The Senate Government Organization Committee met today and reported five bills. The bills reported were SB 346, SB 180, SB 235, SB 221, and SB 190.

Senate Bill 346 would relate generally to jurisdiction of PSC over motor carriers. The bill was reported to the full Senate with recommendation that it pass.

Senate Bill 180 would relate to PSC jurisdiction over certain telephone company and internet services. The bill was reported to the full Senate with recommendation that it pass.

Senate Bill 235 would relate to motorcycle registration renewal. The bill was reported to the Committee on Finance with the recommendation that it pass.

Senate Bill 221 would relate to the composition of the PEIA Finance Board. It reduces the board from ten to eight members and also requires specific qualifications of those members. The bill was reported to the full Senate with recommendation that it pass. 

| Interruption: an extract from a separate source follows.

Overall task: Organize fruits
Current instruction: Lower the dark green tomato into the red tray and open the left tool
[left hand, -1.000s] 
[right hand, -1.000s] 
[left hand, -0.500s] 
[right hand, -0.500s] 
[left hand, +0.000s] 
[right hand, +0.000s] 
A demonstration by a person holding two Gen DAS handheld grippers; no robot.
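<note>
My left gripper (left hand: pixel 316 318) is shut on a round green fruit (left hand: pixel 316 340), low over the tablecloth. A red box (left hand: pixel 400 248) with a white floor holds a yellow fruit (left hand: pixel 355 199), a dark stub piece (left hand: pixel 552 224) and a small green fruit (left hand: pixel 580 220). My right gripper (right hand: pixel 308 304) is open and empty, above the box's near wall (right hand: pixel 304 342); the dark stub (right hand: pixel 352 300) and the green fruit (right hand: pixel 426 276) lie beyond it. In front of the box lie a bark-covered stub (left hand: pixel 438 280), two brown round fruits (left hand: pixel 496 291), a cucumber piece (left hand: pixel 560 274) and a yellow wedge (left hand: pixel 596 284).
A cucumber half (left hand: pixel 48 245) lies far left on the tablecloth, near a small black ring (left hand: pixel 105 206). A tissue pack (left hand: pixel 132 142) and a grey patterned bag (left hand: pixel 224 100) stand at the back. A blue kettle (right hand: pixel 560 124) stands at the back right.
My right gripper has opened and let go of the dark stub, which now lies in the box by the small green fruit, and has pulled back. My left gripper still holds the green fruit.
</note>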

Senate Bill 190 would eliminate bidders' preference for in-state vendors on state contracts. The bill was reported to the full Senate with recommendation that it pass.



Thursday, February 23, 2017 - 03:03 PM

ACT Testing Bill Approved, Pilot Program Postponed in Senate Education

The Senate Education Committee has approved a bill that would require ACT and ACT Aspire to be used as the official comprehensive statewide student assessment.

The bill, SB 18, was reviewed by a subcommittee with Senator Patricia Rucker (R-Jefferson) as the Chair and Robert Plymale (D-Wayne) and Charles Trump (R-Morgan) as memebers.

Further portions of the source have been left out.